> _The problem_: Please give back each line of the material unchanged, but without the images.

> _The data_:
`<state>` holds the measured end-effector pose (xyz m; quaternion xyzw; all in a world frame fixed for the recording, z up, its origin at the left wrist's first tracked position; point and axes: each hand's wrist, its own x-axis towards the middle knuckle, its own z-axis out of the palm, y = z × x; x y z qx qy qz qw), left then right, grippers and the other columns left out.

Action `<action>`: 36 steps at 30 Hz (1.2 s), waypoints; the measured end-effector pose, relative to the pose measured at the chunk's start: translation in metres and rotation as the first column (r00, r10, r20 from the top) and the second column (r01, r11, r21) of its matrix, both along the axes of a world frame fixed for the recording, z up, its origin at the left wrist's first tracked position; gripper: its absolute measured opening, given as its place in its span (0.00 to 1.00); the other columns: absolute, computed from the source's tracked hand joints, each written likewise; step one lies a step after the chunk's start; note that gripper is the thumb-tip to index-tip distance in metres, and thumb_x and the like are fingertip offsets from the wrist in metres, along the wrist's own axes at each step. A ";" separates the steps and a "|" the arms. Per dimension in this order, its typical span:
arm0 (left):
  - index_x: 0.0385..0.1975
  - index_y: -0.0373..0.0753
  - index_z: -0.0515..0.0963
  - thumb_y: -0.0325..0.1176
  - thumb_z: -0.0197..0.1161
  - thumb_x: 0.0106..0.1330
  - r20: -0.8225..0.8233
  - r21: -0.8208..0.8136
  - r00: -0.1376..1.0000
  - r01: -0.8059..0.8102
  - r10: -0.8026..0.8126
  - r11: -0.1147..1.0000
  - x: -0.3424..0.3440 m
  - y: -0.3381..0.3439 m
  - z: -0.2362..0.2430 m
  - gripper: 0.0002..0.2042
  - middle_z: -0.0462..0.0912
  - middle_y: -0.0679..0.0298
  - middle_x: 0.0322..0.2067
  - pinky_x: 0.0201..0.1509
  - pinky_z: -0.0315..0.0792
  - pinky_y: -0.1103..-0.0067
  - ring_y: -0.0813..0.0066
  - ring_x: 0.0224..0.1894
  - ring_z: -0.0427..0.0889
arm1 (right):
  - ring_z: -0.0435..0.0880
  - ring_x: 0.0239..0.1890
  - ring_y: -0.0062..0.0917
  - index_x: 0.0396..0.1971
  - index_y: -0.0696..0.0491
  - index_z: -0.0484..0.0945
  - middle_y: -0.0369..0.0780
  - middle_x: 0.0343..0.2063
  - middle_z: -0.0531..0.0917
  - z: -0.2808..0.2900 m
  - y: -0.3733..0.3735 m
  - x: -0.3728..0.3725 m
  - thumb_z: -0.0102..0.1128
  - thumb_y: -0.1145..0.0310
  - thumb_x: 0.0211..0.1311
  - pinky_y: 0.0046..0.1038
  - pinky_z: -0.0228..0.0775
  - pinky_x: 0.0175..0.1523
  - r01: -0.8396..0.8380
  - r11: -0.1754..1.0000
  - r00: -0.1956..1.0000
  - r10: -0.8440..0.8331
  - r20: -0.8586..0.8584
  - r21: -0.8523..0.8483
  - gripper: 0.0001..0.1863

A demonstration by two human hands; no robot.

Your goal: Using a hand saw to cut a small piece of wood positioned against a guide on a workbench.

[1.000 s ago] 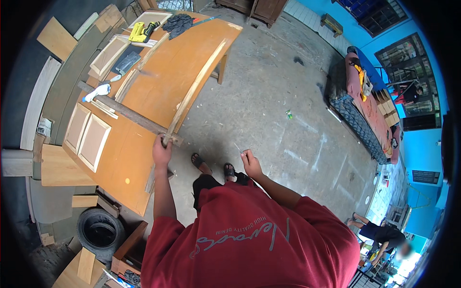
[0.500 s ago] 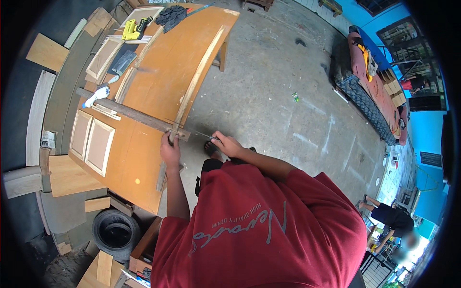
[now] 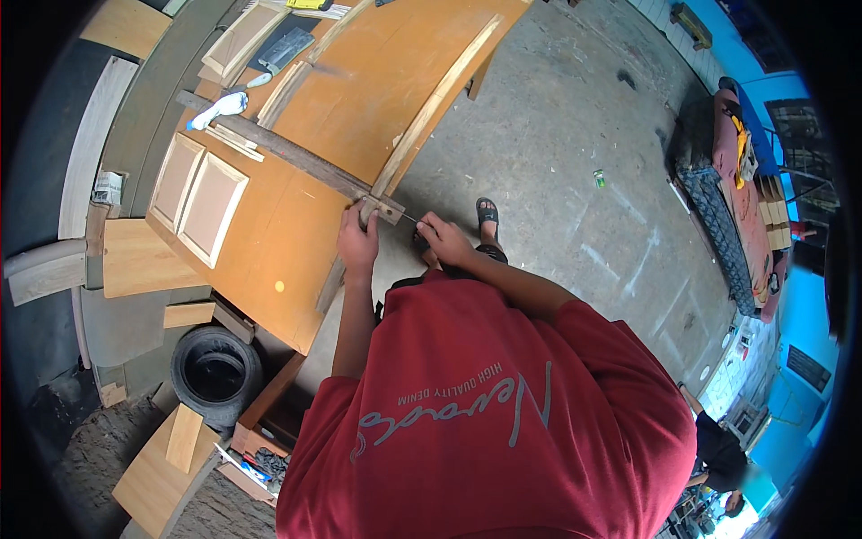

> _Response to the exercise_:
`<state>` holds the measured end-effector pose (xyz m; quaternion xyzw; all in a world frame fixed for the recording, z up, its origin at the left wrist's first tracked position; point and axes: each hand's wrist, its own x-axis towards the middle knuckle, its own z-axis out of the palm, y = z × x; x y z qx qy qz qw), left then right, grippers and the other columns left out.

Action `<action>`: 36 steps at 30 Hz (1.2 s), waypoints; the measured end-effector pose, relative to the pose measured at the chunk's start: translation in metres and rotation as the first column (r00, r10, r20 from the top) and the second column (r01, r11, r21) of its matrix, both along the axes of a world frame fixed for the recording, z up, its origin at the left wrist's first tracked position; gripper: its absolute measured opening, given as its place in its span (0.00 to 1.00); the other columns: absolute, computed from the source's tracked hand joints, each written likewise; step one lies a step after the chunk's start; note that gripper is the thumb-tip to index-tip distance in metres, and thumb_x and the like are fingertip offsets from the wrist in metres, along the wrist's own axes at each step. A ";" separates the steps and a "|" the arms. Per dimension in this order, its typical span:
arm0 (left):
  - index_x: 0.0385..0.1975
  - index_y: -0.0373..0.0753
  - index_z: -0.0515..0.0963
  - thumb_y: -0.0325..0.1176
  - thumb_z: -0.0197..0.1161
  - thumb_x: 0.0106..0.1330
  - r20: -0.8225..0.8233
  - r21: -0.8208..0.8136
  - r00: -0.1376..1.0000
  - r01: -0.8059..0.8102
  - r10: -0.8026..0.8126
  - r11: -0.1147..1.0000
  - x: -0.3424..0.3440 m
  - y: -0.3381..0.3439 m
  - z: -0.2362..0.2430 m
  - gripper: 0.0002..0.2042
  - middle_z: -0.0462..0.0912
  - middle_y: -0.0679..0.0298
  - middle_x: 0.0322..0.2067
  - pinky_x: 0.0201..0.1509
  - pinky_z: -0.0315..0.0792
  - pinky_y: -0.1103..-0.0067
  - ring_y: -0.0813..0.0066
  - ring_x: 0.0224..0.1894
  - ring_z: -0.0427..0.0889
arm1 (right):
  - ring_z: -0.0435..0.0880
  - ring_x: 0.0239..0.1890
  - ring_y: -0.0062..0.0917
  - index_x: 0.0396..0.1971
  - index_y: -0.0696..0.0491
  - index_z: -0.0484..0.0945
  - middle_y: -0.0369..0.0780
  - middle_x: 0.0343..0.2063
  - middle_z: -0.0531..0.0917
  - z: -0.2808..0.2900 m
  - y: -0.3733..0.3735 m
  - x: -0.3728..0.3725 m
  - thumb_z: -0.0102..0.1128
  - thumb_y: -0.1145..0.0310
  - thumb_x: 0.0211..0.1311
  - pinky_y: 0.0046..0.1038
  - pinky_z: -0.0228..0.0775
  - pinky_x: 0.0175..0.1523
  - r01: -0.8396..0.8380
  - r11: -0.1754..1.0000
  - r00: -0.1956..1.0000
  - r10: -0.8440..0.8331
  - r20: -0.8586..0.8584
  - r21: -0.8523..0.8483
  - gripper: 0.0001..0.1863

A demonstration by two human hands; no robot.

Your goal: Using a hand saw to cut a small piece of wood positioned against a guide on a workbench.

[1.000 s ago] 
[0.500 s ago] 
[now] 

This exercise has nothing more to it.